**Directions**. Output exactly the first line of the listing and each line after it, through the line that contains "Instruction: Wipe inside"; add nothing else.

**Information provided**.
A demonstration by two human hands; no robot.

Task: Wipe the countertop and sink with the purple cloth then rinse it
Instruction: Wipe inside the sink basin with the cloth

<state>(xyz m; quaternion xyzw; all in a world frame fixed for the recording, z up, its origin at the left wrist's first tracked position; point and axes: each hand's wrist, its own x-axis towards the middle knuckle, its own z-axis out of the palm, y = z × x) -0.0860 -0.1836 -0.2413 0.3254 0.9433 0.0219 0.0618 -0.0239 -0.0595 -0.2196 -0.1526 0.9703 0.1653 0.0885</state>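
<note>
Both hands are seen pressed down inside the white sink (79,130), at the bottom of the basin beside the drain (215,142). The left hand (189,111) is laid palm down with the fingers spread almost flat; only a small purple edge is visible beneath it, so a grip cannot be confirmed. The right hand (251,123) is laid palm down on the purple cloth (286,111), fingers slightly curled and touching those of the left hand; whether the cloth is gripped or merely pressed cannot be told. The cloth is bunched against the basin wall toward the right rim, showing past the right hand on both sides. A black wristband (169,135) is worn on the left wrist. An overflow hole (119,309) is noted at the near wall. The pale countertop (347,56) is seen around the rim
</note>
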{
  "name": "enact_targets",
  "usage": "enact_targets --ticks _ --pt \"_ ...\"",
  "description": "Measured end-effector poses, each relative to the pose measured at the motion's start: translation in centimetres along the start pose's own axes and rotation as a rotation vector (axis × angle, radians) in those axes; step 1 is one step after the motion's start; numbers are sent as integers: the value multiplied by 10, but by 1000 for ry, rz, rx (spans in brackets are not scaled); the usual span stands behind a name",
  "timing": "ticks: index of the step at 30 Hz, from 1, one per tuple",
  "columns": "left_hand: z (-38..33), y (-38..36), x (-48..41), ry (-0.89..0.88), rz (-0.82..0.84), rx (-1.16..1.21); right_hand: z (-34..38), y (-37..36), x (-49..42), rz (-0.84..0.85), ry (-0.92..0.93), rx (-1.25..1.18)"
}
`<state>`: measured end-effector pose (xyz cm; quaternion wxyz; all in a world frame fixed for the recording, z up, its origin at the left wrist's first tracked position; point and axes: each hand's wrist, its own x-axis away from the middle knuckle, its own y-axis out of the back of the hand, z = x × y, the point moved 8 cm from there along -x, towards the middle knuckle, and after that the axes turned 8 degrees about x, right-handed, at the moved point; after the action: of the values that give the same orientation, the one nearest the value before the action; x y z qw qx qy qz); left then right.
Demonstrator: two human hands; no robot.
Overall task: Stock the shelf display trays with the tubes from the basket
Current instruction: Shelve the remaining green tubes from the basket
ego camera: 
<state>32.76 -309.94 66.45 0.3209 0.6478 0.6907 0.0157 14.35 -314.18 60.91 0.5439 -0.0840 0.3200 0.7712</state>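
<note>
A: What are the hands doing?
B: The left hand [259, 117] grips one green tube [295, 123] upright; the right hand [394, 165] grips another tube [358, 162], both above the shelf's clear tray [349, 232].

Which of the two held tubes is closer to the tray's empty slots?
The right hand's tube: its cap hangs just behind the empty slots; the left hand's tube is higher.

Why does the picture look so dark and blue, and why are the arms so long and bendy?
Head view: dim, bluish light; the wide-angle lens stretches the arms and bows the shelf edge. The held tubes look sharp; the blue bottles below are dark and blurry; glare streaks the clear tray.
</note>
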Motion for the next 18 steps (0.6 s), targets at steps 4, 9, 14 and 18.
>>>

**Answer box**.
A demonstration by two human hands; no robot.

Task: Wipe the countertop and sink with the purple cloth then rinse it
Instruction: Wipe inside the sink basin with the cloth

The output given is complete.